**TASK TO COMPLETE:** Retype the records below exactly as given, but only from the first line through the line with "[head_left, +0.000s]", and without the pictures.

(Extracted records)
-- -- --

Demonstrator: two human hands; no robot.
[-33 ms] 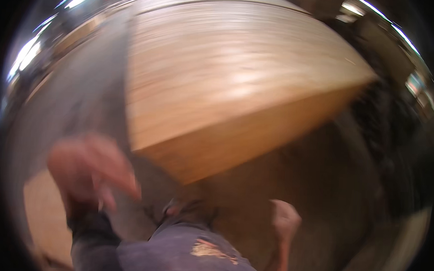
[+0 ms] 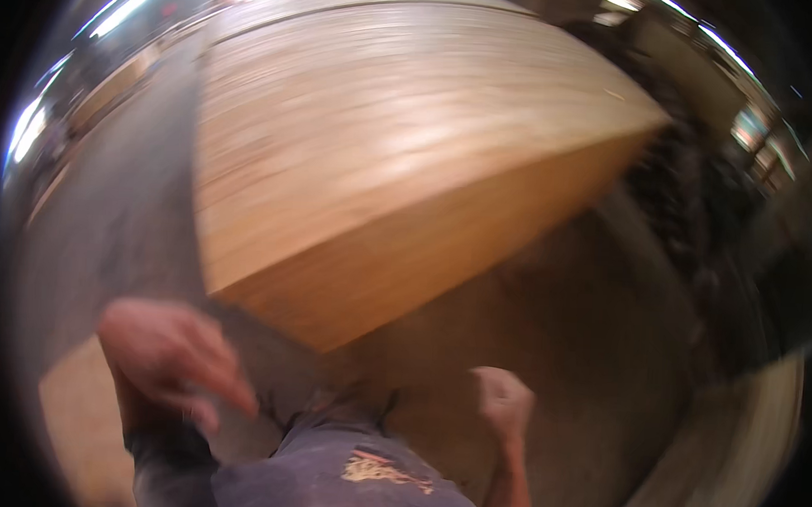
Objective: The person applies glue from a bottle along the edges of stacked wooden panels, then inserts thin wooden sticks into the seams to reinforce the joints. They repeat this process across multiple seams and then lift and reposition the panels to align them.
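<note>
A large stack of pale wooden sheets [image 2: 412,118] fills the middle and far part of the view, with its near corner pointing toward me. My left hand [image 2: 177,357] hovers beside the stack's near left corner, apart from it. Its fingers stretch out loosely with the thumb apart, and I see nothing in it. My right hand [image 2: 505,403] hangs over the floor to the right of my body, well short of the stack's near side. Its fingers are curled into a loose fist, with nothing visible in them.
Grey concrete floor [image 2: 145,215] runs along the stack's left side. Another pale wooden surface [image 2: 86,421] lies at the lower left, and a wooden one [image 2: 733,449] at the lower right. Dark, blurred shapes [image 2: 698,194] stand beyond the stack's right edge.
The stack has shifted left in the view as my head moves. My left hand appears slightly lower, and my right hand a little further left. Neither hand has taken hold of anything.
</note>
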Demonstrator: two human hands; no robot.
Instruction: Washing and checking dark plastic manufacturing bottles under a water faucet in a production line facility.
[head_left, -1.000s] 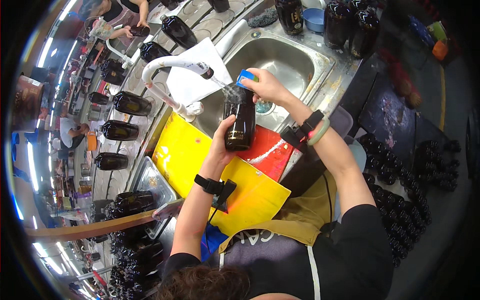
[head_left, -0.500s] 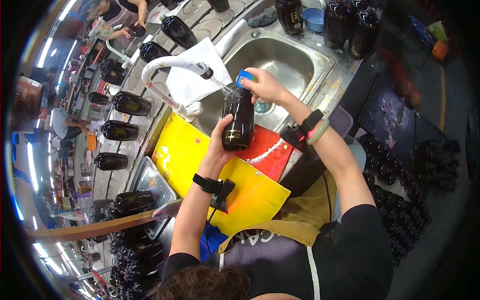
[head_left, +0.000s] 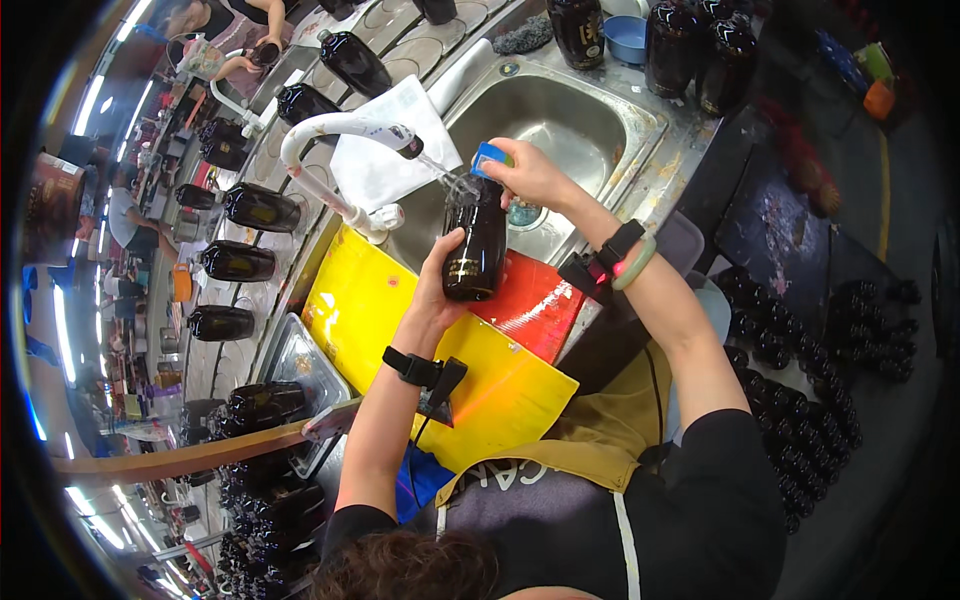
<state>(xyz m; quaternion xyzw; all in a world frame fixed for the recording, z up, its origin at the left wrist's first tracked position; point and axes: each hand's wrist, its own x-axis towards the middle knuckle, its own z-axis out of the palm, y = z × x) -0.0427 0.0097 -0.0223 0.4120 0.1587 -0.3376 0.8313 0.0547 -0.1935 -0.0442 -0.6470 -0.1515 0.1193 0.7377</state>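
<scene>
A dark, glossy bottle (head_left: 478, 242) with gold markings near its lower end is tilted over the near side of the steel sink (head_left: 640, 140). My left hand (head_left: 438, 285) is wrapped round its lower part. In the fingers of my right hand (head_left: 535, 176) is a small blue block (head_left: 489, 158), perhaps a sponge, at the bottle's upper end. Water runs from the white curved faucet (head_left: 345, 124) and splashes on that same end. The bottle's mouth is hidden by the splash and the block.
Yellow sheet (head_left: 370, 310) and red sheet (head_left: 535, 305) cover the near counter edge. A white cloth (head_left: 385, 150) lies behind the faucet. Dark bottles (head_left: 238, 261) line the left; others (head_left: 672, 50) stand beyond the sink beside a blue bowl (head_left: 627, 38). Another person's hand (head_left: 265, 45) shows far left.
Both hands stay at the bottle, which has barely shifted. The water's splash at its upper end has changed shape. The other person's hands have moved slightly.
</scene>
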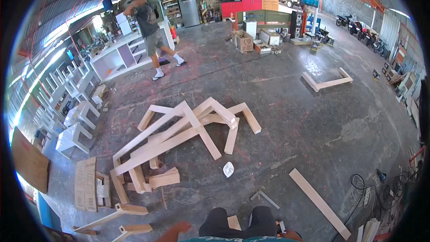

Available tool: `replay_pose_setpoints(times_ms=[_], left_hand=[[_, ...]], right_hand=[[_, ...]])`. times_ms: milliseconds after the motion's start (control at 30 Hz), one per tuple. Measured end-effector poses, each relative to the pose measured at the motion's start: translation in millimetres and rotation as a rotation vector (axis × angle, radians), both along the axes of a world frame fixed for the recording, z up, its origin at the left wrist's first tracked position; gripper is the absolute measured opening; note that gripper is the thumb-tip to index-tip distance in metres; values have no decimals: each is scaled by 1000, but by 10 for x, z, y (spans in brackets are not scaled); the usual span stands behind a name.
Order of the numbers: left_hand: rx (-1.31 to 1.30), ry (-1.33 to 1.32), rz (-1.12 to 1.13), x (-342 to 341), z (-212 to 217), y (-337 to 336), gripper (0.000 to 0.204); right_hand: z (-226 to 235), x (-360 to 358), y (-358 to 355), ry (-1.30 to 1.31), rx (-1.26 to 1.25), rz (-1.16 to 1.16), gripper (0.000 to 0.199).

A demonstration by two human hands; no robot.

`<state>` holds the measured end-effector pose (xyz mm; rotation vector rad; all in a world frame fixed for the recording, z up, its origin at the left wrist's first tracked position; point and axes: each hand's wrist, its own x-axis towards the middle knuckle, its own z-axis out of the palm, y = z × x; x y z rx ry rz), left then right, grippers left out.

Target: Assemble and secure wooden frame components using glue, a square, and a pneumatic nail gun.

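Observation:
At the lower edge, my left hand [181, 227] is held out beside my left knee, touching nothing I can see; its fingers are too unclear to read. My right hand [292, 235] shows only in part by my right thigh. Next to it is a small orange and dark object [281, 226], whose kind I cannot make out. Between my legs lies a short piece of wood [234, 222]. A carpenter's square [265, 198] rests on the floor ahead of my knees. Farther out lies a crumpled white object [228, 169].
Several joined wooden frames [168, 145] lie piled ahead to the left. A long board [320, 204] is at right, near black cables [367, 192]. One U-shaped frame [329, 83] lies farther off. A person [150, 27] walks beside a white cabinet [118, 60].

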<state>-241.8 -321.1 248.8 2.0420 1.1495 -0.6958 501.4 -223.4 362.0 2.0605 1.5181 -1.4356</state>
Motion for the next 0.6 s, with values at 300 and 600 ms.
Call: replay_pose_setpoints(times_ms=[300,600], left_hand=[[-116,-354,1083,-270,1585,-1259,31],[310,-1069,1210,-690,1402,78,33]], right_hand=[[702,167,941,-213,224,794,36],[1189,-395,1739,-214,283,367,31]])
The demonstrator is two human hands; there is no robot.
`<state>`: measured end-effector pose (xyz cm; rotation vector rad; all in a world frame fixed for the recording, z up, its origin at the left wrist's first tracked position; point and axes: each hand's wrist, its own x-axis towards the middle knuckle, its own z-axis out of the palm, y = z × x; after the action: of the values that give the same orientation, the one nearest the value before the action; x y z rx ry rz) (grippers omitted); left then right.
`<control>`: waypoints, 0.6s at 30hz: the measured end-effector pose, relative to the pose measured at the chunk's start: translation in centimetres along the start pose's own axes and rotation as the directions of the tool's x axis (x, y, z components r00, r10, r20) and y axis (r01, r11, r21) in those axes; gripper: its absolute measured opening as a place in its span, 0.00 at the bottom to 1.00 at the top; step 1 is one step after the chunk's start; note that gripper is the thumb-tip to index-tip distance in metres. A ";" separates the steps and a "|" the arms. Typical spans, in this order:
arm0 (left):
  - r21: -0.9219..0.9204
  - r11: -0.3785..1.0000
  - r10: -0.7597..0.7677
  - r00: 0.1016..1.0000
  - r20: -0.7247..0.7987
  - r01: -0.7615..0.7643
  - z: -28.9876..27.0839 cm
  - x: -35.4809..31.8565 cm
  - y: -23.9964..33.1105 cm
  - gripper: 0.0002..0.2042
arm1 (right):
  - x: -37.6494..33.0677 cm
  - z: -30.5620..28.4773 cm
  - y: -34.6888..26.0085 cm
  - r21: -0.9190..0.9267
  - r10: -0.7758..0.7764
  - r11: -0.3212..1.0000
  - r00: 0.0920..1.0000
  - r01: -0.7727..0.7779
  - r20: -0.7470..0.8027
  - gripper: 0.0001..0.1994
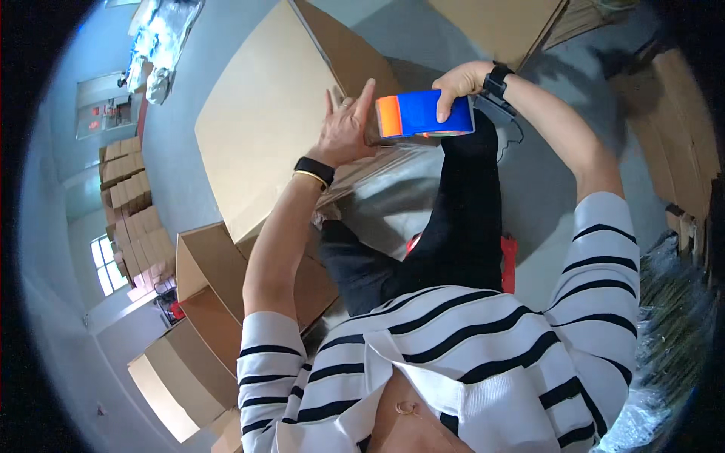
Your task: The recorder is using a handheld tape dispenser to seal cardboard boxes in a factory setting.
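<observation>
A big cardboard box lies in front of me, its broad face to the left and a shaded side to the right. My left hand, fingers spread, rests against the box near its edge. In my right hand is a blue and orange tape dispenser, gripped from its right end with the thumb across the blue side. Its orange end is beside my left fingers, over the near edge of the box. A strip of clear, shiny film or tape shows below it along that edge; where it starts is hidden.
Opened cardboard boxes stand at my left. Stacks of folded cartons line the far left, with plastic-wrapped goods beyond. Another large carton is ahead. Flat cardboard and a plastic-wrapped bundle are at the right.
</observation>
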<state>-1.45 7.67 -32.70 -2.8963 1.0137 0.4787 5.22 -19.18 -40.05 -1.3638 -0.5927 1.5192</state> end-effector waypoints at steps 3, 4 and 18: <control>-0.081 0.995 -0.071 0.983 -0.172 0.057 -3.4 -1.3 -1.3 0.66 | -1.5 -0.1 -4.7 -0.124 -0.014 0.992 0.988 -0.005 -0.152 0.24; -0.086 0.996 -0.055 0.970 -0.237 0.036 -4.7 -2.4 -1.8 0.67 | -2.0 0.4 -6.3 -0.040 -0.103 0.994 0.991 0.100 -0.090 0.24; -0.672 0.740 -0.378 0.842 -0.384 0.026 -7.7 -27.6 -12.0 0.70 | 12.3 13.9 -29.0 -0.135 -0.134 0.976 0.957 0.173 0.259 0.24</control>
<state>-12.36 32.76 -17.91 -3.8543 0.5843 0.0330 3.09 6.82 -17.59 -1.2184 -0.9716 1.5528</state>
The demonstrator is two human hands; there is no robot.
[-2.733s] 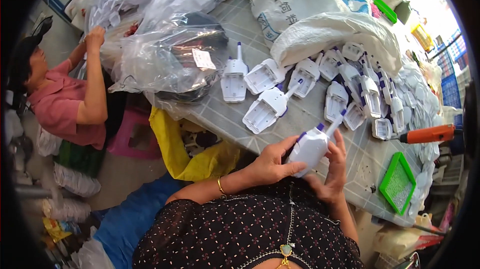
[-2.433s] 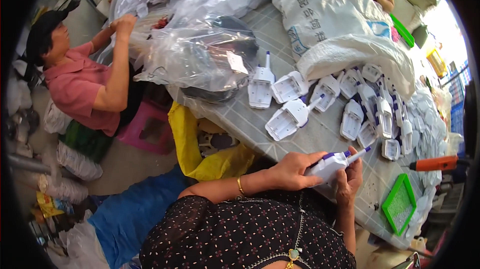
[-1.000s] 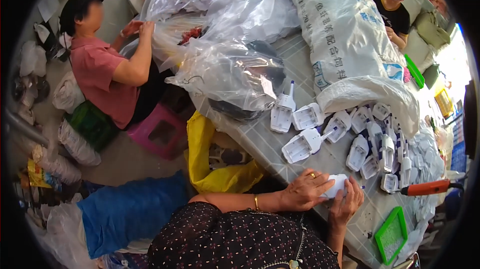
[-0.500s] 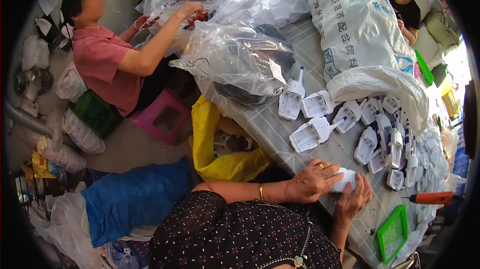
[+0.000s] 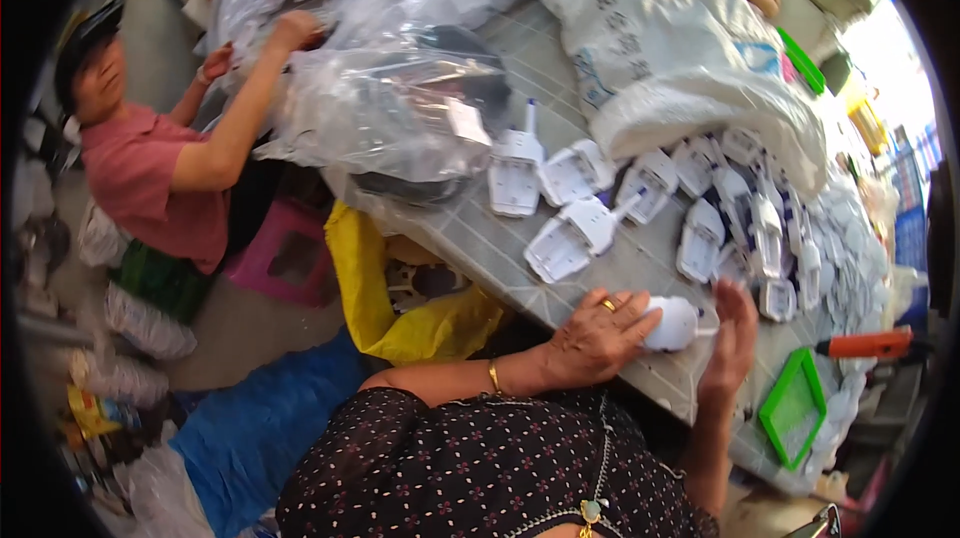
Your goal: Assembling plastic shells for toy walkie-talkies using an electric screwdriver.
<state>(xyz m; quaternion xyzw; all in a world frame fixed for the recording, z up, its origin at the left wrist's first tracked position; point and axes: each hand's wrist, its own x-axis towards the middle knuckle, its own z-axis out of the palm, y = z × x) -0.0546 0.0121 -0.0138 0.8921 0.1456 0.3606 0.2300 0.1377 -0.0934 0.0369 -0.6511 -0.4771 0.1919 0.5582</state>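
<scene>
My left hand [image 5: 597, 335], with a gold ring, has its fingers on a white plastic housing [image 5: 672, 324] at the table's near edge. The housing lies with its smooth rounded side up, and a thin pale stem sticks out toward the right. My right hand [image 5: 730, 343] is raised just beyond that stem, fingers stretched out and slightly blurred. Whether it touches the stem I cannot tell. Several similar white housings [image 5: 572, 238] lie farther up the table, hollow side up, with stems or dark tips. More are heaped [image 5: 765, 228] by the sack's mouth.
A large white woven sack [image 5: 650, 33] lies across the table [image 5: 480, 248]. Beside it are a clear plastic bag with dark contents [image 5: 400, 118], a green tray [image 5: 793, 408] and an orange-handled tool [image 5: 872, 343]. A yellow bag [image 5: 360, 288] stands below the edge. A co-worker [image 5: 150, 158] sits left.
My right hand has let go of the housing and moved apart, fingers straightened. The housing now shows its stem to the right. The whole view has shifted.
</scene>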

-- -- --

**SOLUTION TO THIS PROBLEM:**
Demonstrator: two human hands; no robot.
[-33 ms] 
[+0 ms] 
Objective: The person applies glue from a bottle along the edges of stacked wooden panels, then inserts thin wooden sticks into the seams to reinforce the joints. They repeat this process across multiple seams and then lift and reposition the panels to align them.
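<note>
A large stack of pale wooden sheets [image 2: 412,118] fills the middle and far part of the view, with its near corner pointing toward me. My left hand [image 2: 177,357] hovers beside the stack's near left corner, apart from it. Its fingers stretch out loosely with the thumb apart, and I see nothing in it. My right hand [image 2: 505,403] hangs over the floor to the right of my body, well short of the stack's near side. Its fingers are curled into a loose fist, with nothing visible in them.
Grey concrete floor [image 2: 145,215] runs along the stack's left side. Another pale wooden surface [image 2: 86,421] lies at the lower left, and a wooden one [image 2: 733,449] at the lower right. Dark, blurred shapes [image 2: 698,194] stand beyond the stack's right edge.
The stack has shifted left in the view as my head moves. My left hand appears slightly lower, and my right hand a little further left. Neither hand has taken hold of anything.
</note>
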Demonstrator: two human hands; no robot.
Instruction: Washing and checking dark plastic manufacturing bottles under a water faucet in a production line facility.
[head_left, -1.000s] 
[head_left, -0.500s] 
[head_left, +0.000s] 

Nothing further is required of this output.